Емельян Ярославский «О тяжелом оскорблении»
Всероссийский священный собор православной церкви, осведомившись о намерении Совета народных комиссаров устроить в день 1 мая нов. ст. политическое торжество с шествием по улицам и в сопровождении оркестров музыки, напоминает верующим, что означенный день совпадает с великой средою.
«В скорбные дни Страстной Седьмицы всякие шумные празднества и уличные шествия, независимо от того, кем и по какому случаю они устраиваются, должны рассматриваться как тяжелое оскорбление, наносимое религиозному чувству Православного народа.
Посему, призывая всех верных сынов Православной церкви в упомянутый день наполнить храмы, Собор предостерегает их против какого-либо участия в означенном торжестве.

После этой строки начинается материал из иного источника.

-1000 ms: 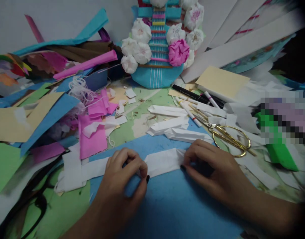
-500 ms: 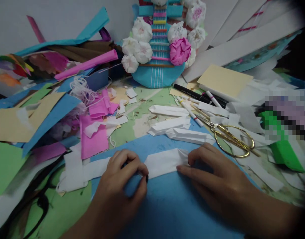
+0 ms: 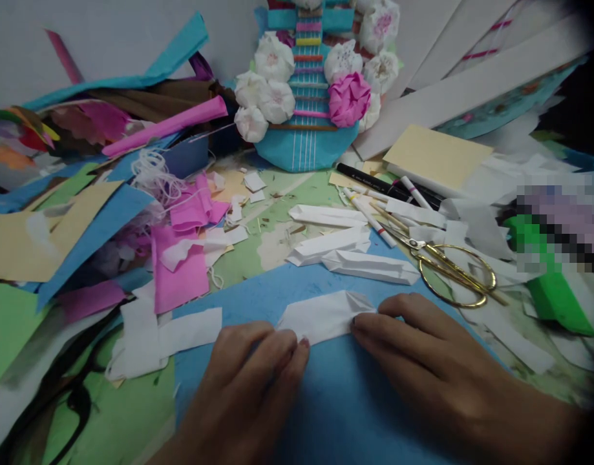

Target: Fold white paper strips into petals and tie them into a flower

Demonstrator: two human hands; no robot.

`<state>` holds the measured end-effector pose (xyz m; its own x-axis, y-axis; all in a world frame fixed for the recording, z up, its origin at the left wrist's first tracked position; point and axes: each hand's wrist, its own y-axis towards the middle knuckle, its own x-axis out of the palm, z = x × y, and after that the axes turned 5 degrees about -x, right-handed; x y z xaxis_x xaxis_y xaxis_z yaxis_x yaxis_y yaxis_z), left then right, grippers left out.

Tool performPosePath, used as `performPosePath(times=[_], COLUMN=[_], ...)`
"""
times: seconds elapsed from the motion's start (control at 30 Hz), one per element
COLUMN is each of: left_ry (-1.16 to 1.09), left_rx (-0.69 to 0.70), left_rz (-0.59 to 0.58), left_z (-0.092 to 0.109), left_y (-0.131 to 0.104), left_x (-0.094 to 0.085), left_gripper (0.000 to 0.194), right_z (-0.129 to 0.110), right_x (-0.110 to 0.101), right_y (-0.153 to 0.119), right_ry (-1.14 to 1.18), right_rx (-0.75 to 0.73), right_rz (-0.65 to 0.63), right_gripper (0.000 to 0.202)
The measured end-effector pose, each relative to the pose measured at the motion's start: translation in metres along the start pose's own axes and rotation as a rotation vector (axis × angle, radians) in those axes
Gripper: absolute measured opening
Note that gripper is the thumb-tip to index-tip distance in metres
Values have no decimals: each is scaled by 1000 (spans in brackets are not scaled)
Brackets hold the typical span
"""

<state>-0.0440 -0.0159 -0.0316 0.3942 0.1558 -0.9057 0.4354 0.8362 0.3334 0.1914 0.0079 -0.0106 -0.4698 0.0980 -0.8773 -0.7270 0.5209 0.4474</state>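
Note:
A white folded paper strip lies across the blue sheet, its right end creased to a point. My left hand is closed at the strip's lower left edge, thumb and fingertips pressed together on the paper. At the opposite end, my right hand has its fingers bunched and the tips closed on the paper near the crease. The right thumb is mostly hidden. Just beyond lie three more folded white strips, the nearest folded strip partly on the blue sheet.
Gold-handled scissors lie right of the strips, near a black marker. A blue paper guitar with paper flowers stands at the back. Pink paper scraps, white string and eyeglasses are on the left.
My left hand has shifted slightly right and down along the strip, its fingers drawing closer together. My right fingers have flattened and bunched at the strip's right end.

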Motion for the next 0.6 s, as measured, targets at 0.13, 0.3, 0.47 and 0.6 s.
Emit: performPosePath(times=[0.13,0.3,0.47,0.6], left_ry=[170,340,342,345], left_rx=[212,239,235,275], left_rz=[54,30,16,1], left_z=[6,14,12,7], left_y=[-9,-12,-7,-3], left_x=[0,-2,0,2], left_gripper=[32,33,33,37], right_z=[-3,-8,-14,-17], right_x=[-4,-3,3,8], right_y=[1,-1,-6,-8], right_ry=[-99,-194,-243,-299], right_rx=[-38,-85,-54,-13], right_rz=[-10,-52,-117,-157], right_gripper=[39,37,38,37])
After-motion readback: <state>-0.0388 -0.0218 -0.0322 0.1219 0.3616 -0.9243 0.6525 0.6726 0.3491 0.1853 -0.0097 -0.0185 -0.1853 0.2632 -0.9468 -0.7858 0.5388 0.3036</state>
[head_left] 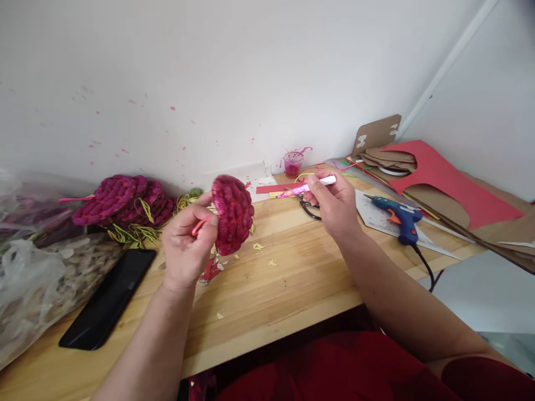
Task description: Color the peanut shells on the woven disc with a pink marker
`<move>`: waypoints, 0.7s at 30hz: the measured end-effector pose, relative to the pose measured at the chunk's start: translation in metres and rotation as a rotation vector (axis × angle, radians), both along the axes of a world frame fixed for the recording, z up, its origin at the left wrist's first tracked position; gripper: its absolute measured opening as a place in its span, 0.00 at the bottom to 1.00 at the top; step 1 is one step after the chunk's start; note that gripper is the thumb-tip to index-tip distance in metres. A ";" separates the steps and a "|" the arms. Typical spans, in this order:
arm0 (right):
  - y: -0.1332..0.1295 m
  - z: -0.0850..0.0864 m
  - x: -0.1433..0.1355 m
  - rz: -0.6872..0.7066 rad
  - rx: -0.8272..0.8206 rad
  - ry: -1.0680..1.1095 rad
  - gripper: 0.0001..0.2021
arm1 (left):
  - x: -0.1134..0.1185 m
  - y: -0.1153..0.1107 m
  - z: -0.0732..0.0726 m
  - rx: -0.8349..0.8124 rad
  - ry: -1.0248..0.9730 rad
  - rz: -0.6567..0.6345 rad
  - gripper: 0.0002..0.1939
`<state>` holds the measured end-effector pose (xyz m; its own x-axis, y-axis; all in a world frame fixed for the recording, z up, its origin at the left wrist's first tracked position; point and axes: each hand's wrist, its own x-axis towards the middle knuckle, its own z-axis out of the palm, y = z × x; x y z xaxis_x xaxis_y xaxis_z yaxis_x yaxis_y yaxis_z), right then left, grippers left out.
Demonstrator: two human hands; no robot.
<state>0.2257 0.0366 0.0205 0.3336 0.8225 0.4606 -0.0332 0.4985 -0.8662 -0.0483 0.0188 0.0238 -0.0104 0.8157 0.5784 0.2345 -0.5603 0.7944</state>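
Note:
My left hand (190, 239) pinches a magenta, bumpy craft piece (232, 214) by its edge, with a red-orange strip (200, 225) between the fingers. The piece is held upright above the table, and layered petal-like or scale-like bumps cover its face. My right hand (334, 203) grips a white pen-like tool (307, 188), its pink-stained tip pointing left toward the piece but apart from it. I cannot tell whether it is a brush or a marker. Behind that hand lie black-handled scissors (310, 210), partly hidden. A cup of pink liquid (293, 164) stands by the wall.
Similar magenta pieces (117, 197) are piled at left over yellow-green strings (137, 235). Nearby are a black phone (109, 298) and a clear plastic bag (37, 289). A blue glue gun (397, 216), red paper (455, 184) and cardboard (378, 133) occupy the right. Scraps dot the wooden table (288, 289).

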 end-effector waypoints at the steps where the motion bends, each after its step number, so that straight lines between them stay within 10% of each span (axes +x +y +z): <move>1: 0.000 0.000 0.000 -0.012 -0.003 -0.002 0.17 | 0.001 -0.002 0.000 0.015 0.052 -0.015 0.09; 9: 0.004 0.002 0.001 -0.071 -0.037 0.066 0.20 | 0.014 -0.012 0.006 -0.246 0.186 -0.296 0.08; 21: -0.011 0.009 -0.005 0.060 0.029 0.019 0.20 | 0.021 -0.012 -0.002 -0.363 0.079 -0.370 0.11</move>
<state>0.2204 0.0257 0.0294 0.2933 0.8276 0.4786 -0.0803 0.5202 -0.8503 -0.0273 0.0067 0.0221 0.3482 0.9048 0.2453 0.1399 -0.3089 0.9408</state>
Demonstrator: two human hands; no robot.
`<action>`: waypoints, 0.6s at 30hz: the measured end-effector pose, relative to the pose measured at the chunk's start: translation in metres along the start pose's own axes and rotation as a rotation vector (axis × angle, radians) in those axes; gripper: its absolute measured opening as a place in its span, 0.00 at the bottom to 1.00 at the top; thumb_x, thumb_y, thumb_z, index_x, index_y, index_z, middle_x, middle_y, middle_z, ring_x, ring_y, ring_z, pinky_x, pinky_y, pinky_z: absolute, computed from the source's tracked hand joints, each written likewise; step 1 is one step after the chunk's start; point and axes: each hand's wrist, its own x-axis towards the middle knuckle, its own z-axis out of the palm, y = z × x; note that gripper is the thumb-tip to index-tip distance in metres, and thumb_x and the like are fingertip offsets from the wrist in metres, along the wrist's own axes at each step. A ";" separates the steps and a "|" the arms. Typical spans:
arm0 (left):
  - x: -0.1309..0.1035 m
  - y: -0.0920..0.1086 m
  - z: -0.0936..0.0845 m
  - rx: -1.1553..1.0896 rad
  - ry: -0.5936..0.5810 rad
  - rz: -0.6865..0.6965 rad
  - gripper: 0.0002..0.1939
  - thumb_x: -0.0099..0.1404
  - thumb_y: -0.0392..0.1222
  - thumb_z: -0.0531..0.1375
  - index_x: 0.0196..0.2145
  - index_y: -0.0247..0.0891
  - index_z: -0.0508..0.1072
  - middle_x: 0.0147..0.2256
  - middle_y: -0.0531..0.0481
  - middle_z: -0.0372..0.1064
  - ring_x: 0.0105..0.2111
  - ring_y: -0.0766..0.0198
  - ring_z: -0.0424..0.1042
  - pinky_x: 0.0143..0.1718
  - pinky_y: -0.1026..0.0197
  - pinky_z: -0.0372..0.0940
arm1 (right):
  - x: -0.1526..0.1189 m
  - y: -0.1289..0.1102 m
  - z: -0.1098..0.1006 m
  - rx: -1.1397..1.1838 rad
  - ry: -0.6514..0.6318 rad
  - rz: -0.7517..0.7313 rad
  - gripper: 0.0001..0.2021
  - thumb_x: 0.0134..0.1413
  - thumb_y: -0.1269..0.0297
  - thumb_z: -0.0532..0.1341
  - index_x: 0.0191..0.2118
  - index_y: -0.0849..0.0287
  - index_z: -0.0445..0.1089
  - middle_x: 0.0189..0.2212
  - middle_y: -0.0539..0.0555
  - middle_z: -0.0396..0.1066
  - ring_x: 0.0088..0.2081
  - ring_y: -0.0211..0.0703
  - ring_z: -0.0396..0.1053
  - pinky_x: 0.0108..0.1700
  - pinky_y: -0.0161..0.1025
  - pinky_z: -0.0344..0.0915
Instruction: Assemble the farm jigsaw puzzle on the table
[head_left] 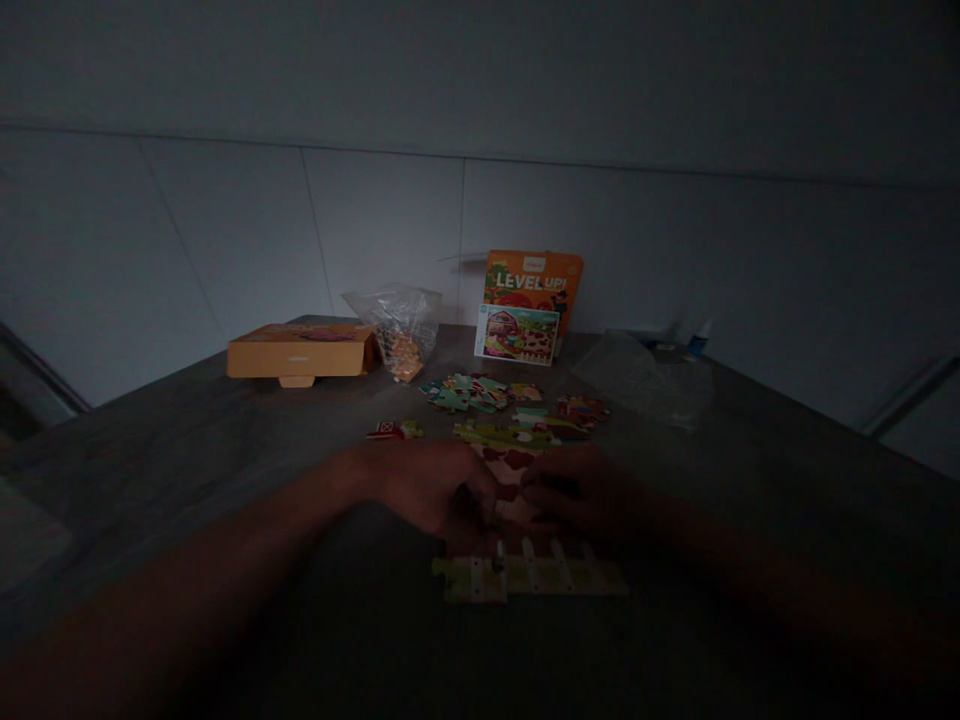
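A partly joined puzzle lies on the dark table, with a white fence strip (pixel 529 578) along its near edge and a green strip (pixel 502 436) at its far side. Over its left part rests my left hand (pixel 435 485), fingers curled down onto the pieces. My right hand (pixel 581 490) bends over the right part, fingertips close to those of the left. Between them shows a pink and brown patch (pixel 510 480). Dim light and the fingers hide whatever either hand grips. Loose pieces (pixel 469 392) are heaped beyond the puzzle, and a red barn piece (pixel 385 430) lies left.
An orange box (pixel 300 355) lies at the back left beside a clear bag of pieces (pixel 405 335). The orange LEVEL UP box (pixel 532 275) stands at the back, a picture card (pixel 517 335) leaning on it. Clear plastic (pixel 652 380) lies right, near a small blue-and-white item (pixel 699 340).
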 end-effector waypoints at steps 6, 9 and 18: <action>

Каковы бы ни были перемены в русском государственном строе, Россия народная была, есть и останется Православной».
Это постановление, принятое 7 апреля 1918 г., раздается в храмах и на улицах.
Когда цари приказывали священникам венчать их на третьих и четвертых женах, эти священники венчали их, хотя знали, что это противоречит ими же проповедуемым «законам» православной церкви. Когда попы торгуются у смертного одра, сколько взять за погребение и отпевание, когда торгуются, сколько взять за венчание, за таинство брака или за таинство крещения, когда в самой церкви, иногда у алтаря, идет торг, когда все знают, что в монастырях идет и была блудная и пьяная жизнь, — тогда никто на церковном соборе не принимал постановлений и не раздавал их верующим и не говорил, что это «оскорбляет религиозное чувство верующих».
Когда помещики пороли на конюшнях крестьян, людей, «созданных по образу и подобию божию», когда продавали людей в рабство, попы возводили очеса к небесам, возносили молитвы за господ и говорили крестьянам: «терпение, рабы да повинуются господам своим».
И никто из них не сказал, что это — «тяжелое оскорбление, наносимое религиозному чувству православного народа».
Когда русские войска отправлялись в Галицию и там по приказу царей громили православные храмы, попы благословляли войска на кровопролитие, и никто из них не сказал, что это «тяжелое оскорбление, наносимое религиозному чувству православного народа».
И даже по приказу начальства они устраивали торжественные шествия в страстную седьмицу, потому что так приказывал их господин, из яслей которого они ели.
А вот теперь, о демонстрации в день праздника трудящихся, они говорят, как о «тяжелом оскорблении религиозного чувства».
Мы никому не предписывали, не приказывали, мы не писали, чтобы в этот день не молились в храмах, мы никого не насилуем, никому не угрожаем. К миру и братству призываем мы в этот день всех трудящихся, к борьбе с человеконенавистничеством, с войнами, с голодом и угнетением масс. К миру и братству народов будут звать наши речи, наши статьи, листки, знамена, на которых пламенеют слова: «Пролетарии всех стран, соединяйтесь».
А вы, лицемеры, говорите об «оскорблении» и не замечаете, как оскорбляете миллионы тружеников! В своем ослеплении вы не видите, что только отталкиваете от себя тех, кто еще наполовину с вами, потому что они увидят, что вы можете идти только впереди покойников. За новый порядок жизни бьется народ, а вы — гасители его стремлений к освобождению, вы, зовущие его во тьму, — вы не можете идти впереди живых.
Пусть, кто хочет быть с тружениками, выйдут в этот день и присоединятся к нам. 30 апреля 1918 г.